= Nicolas Princen =

Nicolas Princen (born 1984 in Rennes, France), was the technical advisor of French President Nicolas Sarkozy from 2007 to 2012. He was the manager of Nicolas Sarkozy's online campaign during the 2012 French presidential election.

==Education==
From 2001 to 2003, Nicolas Princen took the preparatory class Hypokhâgne/Khâgne BL Arts and Social Sciences at Lycée Henri IV. From 2003 to 2006, he pursued a Masters in political philosophy at the École Normale Supérieure (Ulm). In 2007, he graduated from HEC Paris with a major in entrepreneurship. During his studies, he did internships as a reporter to the editorial board of Le Figaro and as project manager at Euro RSCG New York.

==Career==

===Presidential Campaign 2007===
In 2007, Nicolas Princen joined the digital campaign team of Nicolas Sarkozy for the presidential elections of 2007 as editor in chief of the Sarkozy.fr website. He handled the presence of the candidate through video-sharing sites, blogs and social networks, and produced funny and offbeat supportive videos.
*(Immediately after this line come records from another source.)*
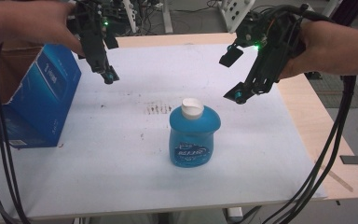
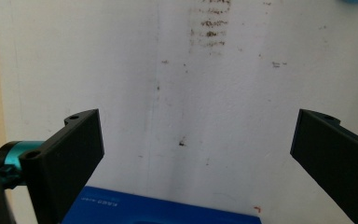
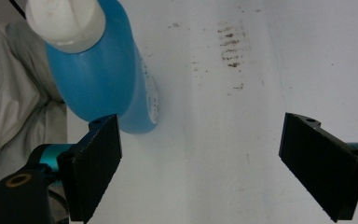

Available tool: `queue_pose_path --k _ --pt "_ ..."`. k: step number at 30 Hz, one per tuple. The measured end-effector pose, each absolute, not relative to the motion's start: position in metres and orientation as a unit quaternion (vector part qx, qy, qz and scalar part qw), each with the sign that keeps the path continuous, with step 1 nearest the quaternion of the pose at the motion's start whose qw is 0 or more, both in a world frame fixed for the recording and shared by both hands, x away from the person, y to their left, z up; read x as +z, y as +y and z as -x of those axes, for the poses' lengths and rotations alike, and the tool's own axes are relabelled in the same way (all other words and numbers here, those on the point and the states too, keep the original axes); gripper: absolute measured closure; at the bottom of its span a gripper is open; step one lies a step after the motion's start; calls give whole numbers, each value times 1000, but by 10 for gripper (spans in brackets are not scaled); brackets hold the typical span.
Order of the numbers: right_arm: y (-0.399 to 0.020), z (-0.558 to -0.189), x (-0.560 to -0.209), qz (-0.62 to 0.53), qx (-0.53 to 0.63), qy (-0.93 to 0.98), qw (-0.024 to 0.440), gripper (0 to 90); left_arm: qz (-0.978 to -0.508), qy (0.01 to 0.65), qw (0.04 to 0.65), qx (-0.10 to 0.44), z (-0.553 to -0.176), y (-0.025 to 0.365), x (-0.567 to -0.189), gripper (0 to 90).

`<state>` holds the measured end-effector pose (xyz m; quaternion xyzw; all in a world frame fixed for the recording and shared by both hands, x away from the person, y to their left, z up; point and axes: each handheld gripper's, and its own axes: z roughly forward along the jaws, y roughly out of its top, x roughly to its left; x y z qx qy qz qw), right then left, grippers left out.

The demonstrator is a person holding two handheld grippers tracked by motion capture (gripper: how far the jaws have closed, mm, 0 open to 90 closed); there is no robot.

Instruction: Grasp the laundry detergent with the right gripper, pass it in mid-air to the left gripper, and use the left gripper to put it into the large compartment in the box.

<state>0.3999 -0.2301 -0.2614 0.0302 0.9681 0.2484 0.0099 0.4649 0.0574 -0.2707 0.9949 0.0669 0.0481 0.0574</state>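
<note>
A blue liquid bottle (image 1: pixel 192 139) with a white cap (image 1: pixel 192 108) stands upright near the middle of the white-covered table (image 1: pixel 112 158). My right gripper (image 1: pixel 234 74) hovers above and to the right of it, jaws wide apart and holding nothing. In the right gripper view the bottle (image 3: pixel 103 74) lies left of the open gripper (image 3: pixel 200 168), outside the jaws. My left gripper (image 1: pixel 106 71) hangs open over the table's far left, beside a blue cardboard box (image 1: pixel 42 95). Between the left gripper's (image 2: pixel 196 154) jaws is bare table, with the box's top (image 2: pixel 168 211) at the bottom edge.
A patch of dark smudges (image 1: pixel 158 108) marks the table cover behind the bottle. Bare wood (image 1: pixel 326 140) runs along the table's right side. Black cables (image 1: pixel 326 154) trail from both grippers toward the front edge. Pale clothing (image 3: pixel 14 107) shows past the table edge.
</note>
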Motion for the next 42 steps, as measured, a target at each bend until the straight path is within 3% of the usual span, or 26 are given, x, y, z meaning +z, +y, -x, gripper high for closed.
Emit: queue_pose_path --k 27,42 --pt "-254 -358 -310 -20 363 932 -18 121 -995 64 59 42 -464 57 -284 24" --pt "-261 -355 -333 -25 398 917 -23 121 -995 67 59 42 -465 56 -285 24"
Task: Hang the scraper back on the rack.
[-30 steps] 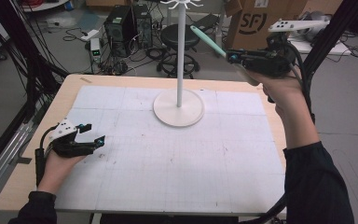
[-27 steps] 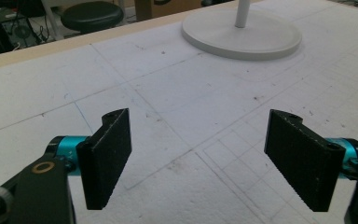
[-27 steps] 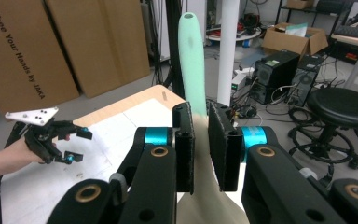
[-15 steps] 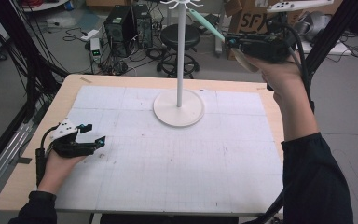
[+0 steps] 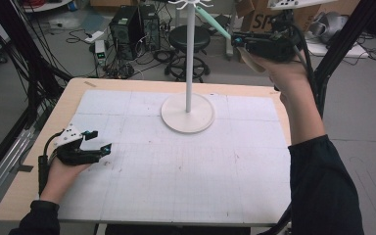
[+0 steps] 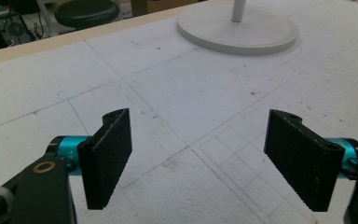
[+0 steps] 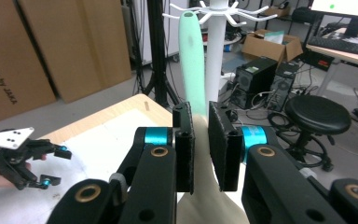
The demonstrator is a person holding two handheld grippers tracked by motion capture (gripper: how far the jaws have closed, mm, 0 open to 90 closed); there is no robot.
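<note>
White tabletop (image 5: 127, 196) below; your right claw (image 7: 200, 140) clamped the mint spatula (image 7: 192, 60), handle aimed up at the rack hooks (image 7: 214, 11) just beside; left claw (image 6: 198, 158) apart, idle.

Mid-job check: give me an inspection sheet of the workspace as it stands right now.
Surface: white gridded mat on a wooden table, lightly scuffed.
Job's things: mint-green spatula, handle end up beside the hooks of the white hook stand.
Clutter: nothing seen on the mat.
Grippers: right gripper shut on the spatula, raised; left gripper open, low over the mat.
Cables: bundles along the table's left edge.
Surroundings: stool, computer towers, cardboard boxes.
</note>
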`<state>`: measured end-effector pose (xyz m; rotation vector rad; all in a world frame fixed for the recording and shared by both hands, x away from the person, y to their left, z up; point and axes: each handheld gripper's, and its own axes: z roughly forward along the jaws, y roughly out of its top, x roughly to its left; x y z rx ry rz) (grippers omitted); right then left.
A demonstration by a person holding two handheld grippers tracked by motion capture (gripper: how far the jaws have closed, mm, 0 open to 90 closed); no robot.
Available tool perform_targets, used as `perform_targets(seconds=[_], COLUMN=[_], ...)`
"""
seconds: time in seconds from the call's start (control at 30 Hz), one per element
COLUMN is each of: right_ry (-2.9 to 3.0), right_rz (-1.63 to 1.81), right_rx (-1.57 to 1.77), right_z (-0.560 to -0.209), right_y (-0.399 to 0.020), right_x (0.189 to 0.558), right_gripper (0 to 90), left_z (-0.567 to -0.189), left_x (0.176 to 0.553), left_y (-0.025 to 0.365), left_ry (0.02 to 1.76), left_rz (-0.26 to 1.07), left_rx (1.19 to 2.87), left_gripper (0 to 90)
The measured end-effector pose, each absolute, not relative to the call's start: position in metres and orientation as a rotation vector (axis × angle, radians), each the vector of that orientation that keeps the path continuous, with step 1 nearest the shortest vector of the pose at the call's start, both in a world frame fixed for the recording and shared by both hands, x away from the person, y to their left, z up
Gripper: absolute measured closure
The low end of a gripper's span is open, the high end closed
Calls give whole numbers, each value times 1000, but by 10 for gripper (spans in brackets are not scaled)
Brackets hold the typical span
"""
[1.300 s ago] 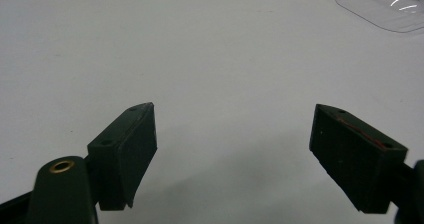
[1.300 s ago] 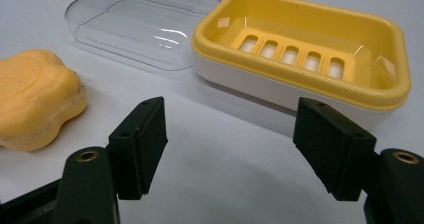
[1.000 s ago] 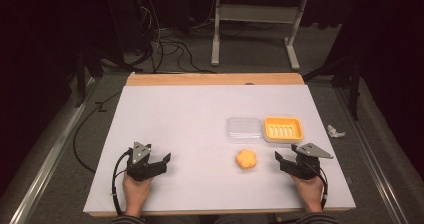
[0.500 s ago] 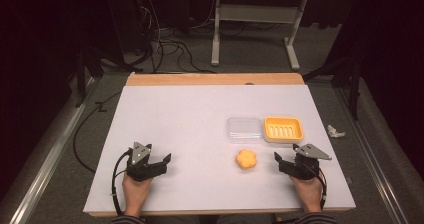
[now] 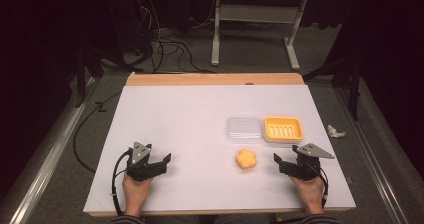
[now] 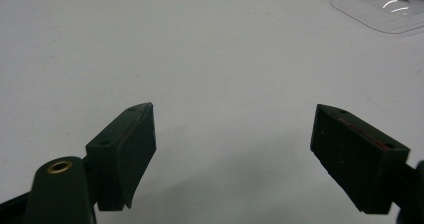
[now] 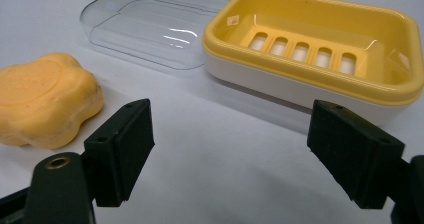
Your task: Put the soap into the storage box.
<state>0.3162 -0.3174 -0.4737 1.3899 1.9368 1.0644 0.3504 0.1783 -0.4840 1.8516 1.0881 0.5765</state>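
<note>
Orange soap (image 5: pixel 246 159) lies low centre-right on the bench (image 5: pixel 190 119), just left of the right claw (image 5: pixel 280 162), whose jaws have just been opening, empty. Left claw (image 5: pixel 165 161) gapes empty, lower left.

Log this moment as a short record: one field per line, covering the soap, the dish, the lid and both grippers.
soap: orange soap bar lying on the white table, apart from the dish
dish: yellow soap dish, empty, slotted insert showing
lid: clear lid lying beside the dish, on its left
left gripper: left gripper open, nothing between the jaws
right gripper: right gripper jaws just opened wide, nothing between them, the soap lies ahead of it
</note>
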Motion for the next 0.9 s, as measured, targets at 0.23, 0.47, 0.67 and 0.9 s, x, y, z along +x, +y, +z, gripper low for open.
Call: perform_targets(seconds=[0.23, 0.47, 0.67, 0.9], right_ry=[1972, 1990, 2022, 2057], right_rz=[1083, 1092, 1103, 1121], right_rx=[1388, 1386, 1378, 1365], right_z=[-472, -465, -460, -457], right_y=[-313, -309, -302, -294], right_x=[317, 314, 311, 312], right_gripper=[174, 169, 181, 187], left_z=[-484, -484, -484, -484], left_x=[350, 350, 350, 350], left_y=[178, 178, 178, 179], left_ry=[1086, 1087, 1085, 1085], left_rz=[578, 580, 581, 581], left_rx=[1850, 1846, 1848, 1843], left_gripper=[188, 187, 188, 185])
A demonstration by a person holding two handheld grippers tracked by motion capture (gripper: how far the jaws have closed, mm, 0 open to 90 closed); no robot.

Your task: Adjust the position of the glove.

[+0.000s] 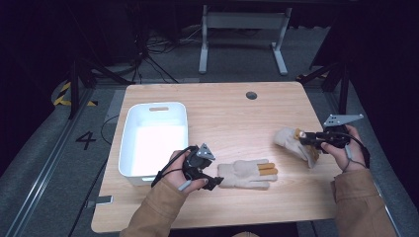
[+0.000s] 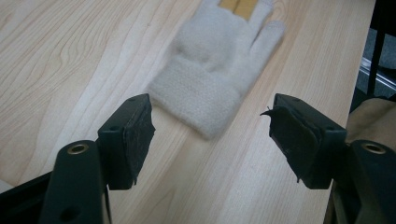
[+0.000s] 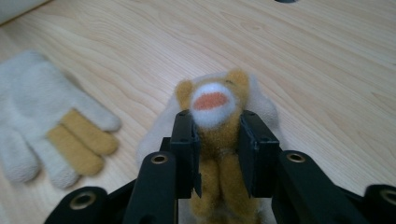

===Cabinet of the Elysée===
Following the election of Nicolas Sarkozy in 2007, Nicolas Princen joined the presidential Cabinet as assistant manager to Spokesman David Martinon.

In 2008 he was appointed reporter of the General State of the Press, in the committee “the press facing the shock of the internet” headed by Bruno Patino, which led to the creation of the status of online news editor and to the release of the same stat aid the printed press gets. In March 2008, Nicolas Princen became in charge of monitoring new Web technologies at the Communications department of the Elysée. His appointment earned him the nickname "the eye of Sarkozy on the Web" from bloggers.

In 2009, Nicolas Princen became the project manager for the Website of the Elysée and created the Web department within the Communications department of the Elysée. In 2010, the new version of elysee.fr site was launched.

In 2011, Nicolas Princen was appointed Technical Advisor of the presidential cabinet, in charge of New Media and Digital Economy. At the request of Nicolas Sarkozy, he led the creation of the Conseil national du numérique (National digital council), a group of business leaders and entrepreneurs that advise the government on digital-related issues. The same year, to prepare for the G8/G20 held in Deauville, Nicolas Princen led the organization of the e-G8 Forum, organized by Maurice Lévy, which gathered the major internet stakeholders in Paris.

===Presidential campaign of 2012===
In March 2012, following Nicolas Sarkozy's candidacy to the French 2012 presidential elections, Nicolas Princen suspended his contract at the Elysée to join the candidate's campaign team as manager of the online campaign, and to elaborate on the candidate's program about digital and innovation issues.